> _Exercise aim_
Examine the data line by line and report how many lines include the word "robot", with no additional output.

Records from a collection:
* * * * * * * * *
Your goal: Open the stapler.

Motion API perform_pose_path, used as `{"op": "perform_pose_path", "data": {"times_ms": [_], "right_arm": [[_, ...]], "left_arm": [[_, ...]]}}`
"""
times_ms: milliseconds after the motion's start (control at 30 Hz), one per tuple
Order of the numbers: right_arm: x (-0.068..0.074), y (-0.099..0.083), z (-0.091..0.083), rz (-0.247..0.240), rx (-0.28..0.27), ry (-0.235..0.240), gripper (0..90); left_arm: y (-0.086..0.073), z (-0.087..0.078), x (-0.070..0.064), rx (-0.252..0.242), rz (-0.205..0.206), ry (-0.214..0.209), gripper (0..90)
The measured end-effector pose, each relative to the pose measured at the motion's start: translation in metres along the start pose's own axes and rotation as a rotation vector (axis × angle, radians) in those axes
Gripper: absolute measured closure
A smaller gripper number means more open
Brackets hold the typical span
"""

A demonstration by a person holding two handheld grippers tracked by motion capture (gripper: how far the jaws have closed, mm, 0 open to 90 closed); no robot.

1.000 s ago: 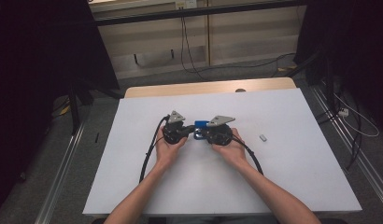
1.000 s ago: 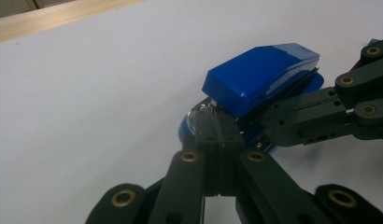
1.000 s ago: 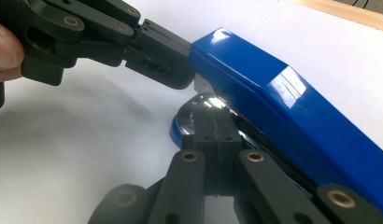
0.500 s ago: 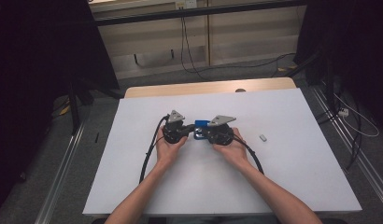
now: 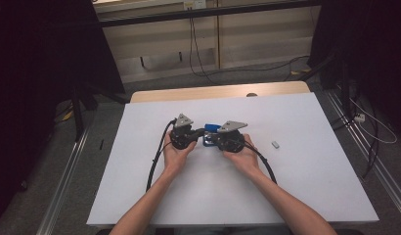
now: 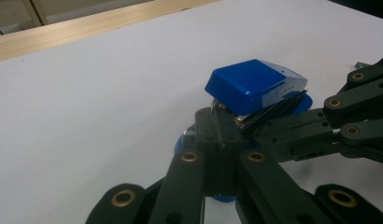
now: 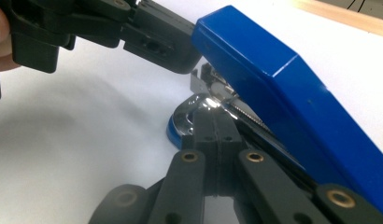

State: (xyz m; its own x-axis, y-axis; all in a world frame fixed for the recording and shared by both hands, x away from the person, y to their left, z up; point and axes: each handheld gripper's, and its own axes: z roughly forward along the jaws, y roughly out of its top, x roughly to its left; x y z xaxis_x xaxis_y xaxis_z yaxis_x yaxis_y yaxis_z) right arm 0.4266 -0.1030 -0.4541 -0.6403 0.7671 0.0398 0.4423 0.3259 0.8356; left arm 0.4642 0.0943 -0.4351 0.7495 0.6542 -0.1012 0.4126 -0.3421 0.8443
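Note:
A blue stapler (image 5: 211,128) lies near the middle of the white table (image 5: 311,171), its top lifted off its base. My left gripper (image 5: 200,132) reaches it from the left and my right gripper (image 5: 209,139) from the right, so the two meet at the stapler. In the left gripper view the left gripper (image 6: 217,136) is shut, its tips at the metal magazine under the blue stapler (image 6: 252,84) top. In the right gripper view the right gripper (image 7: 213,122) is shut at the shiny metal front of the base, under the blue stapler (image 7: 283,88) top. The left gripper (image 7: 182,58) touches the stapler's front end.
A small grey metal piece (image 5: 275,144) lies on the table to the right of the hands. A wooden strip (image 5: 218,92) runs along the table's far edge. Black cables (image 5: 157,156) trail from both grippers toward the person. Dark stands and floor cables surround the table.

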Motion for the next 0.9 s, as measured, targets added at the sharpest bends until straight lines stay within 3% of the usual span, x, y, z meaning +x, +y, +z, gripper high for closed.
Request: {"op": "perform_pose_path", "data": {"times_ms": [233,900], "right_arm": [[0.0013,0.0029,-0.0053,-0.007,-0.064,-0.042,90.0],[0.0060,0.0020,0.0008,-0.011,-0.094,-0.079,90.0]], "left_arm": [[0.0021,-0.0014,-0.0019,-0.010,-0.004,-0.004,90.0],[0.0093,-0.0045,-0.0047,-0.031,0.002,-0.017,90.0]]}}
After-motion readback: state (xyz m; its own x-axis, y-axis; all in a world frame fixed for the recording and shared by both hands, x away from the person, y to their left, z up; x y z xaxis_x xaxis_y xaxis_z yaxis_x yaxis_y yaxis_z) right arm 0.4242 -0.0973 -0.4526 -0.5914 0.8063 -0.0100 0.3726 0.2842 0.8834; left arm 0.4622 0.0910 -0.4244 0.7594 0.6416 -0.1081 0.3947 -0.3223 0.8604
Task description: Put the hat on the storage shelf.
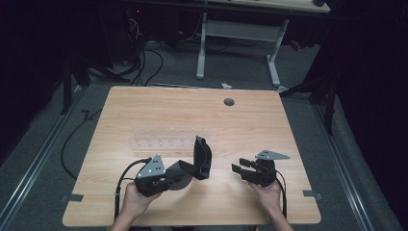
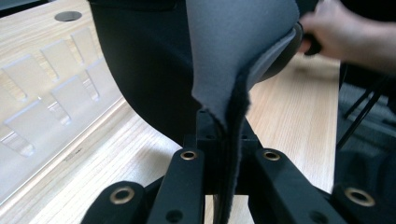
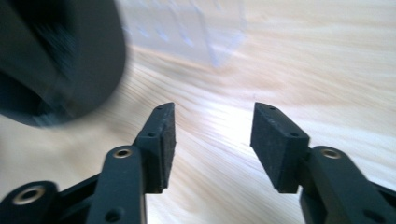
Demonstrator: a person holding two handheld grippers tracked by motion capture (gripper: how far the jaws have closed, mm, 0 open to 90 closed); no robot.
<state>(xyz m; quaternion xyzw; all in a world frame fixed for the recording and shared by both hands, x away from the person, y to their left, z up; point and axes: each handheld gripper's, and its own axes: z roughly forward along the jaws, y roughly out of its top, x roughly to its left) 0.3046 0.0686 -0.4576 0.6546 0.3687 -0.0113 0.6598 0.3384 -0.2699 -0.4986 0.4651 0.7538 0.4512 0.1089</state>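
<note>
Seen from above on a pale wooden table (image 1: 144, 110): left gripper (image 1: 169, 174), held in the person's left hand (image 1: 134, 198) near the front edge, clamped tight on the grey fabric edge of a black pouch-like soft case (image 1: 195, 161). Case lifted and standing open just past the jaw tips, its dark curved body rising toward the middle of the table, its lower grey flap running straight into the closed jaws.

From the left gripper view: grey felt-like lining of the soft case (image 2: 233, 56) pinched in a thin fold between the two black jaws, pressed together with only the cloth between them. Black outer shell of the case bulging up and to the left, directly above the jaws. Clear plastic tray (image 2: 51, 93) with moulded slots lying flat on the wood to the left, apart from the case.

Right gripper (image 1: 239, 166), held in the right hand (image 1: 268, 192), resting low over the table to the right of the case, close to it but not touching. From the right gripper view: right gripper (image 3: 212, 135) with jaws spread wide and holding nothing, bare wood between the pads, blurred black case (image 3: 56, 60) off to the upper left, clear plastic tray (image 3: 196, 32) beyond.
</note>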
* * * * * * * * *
> _Task output_
2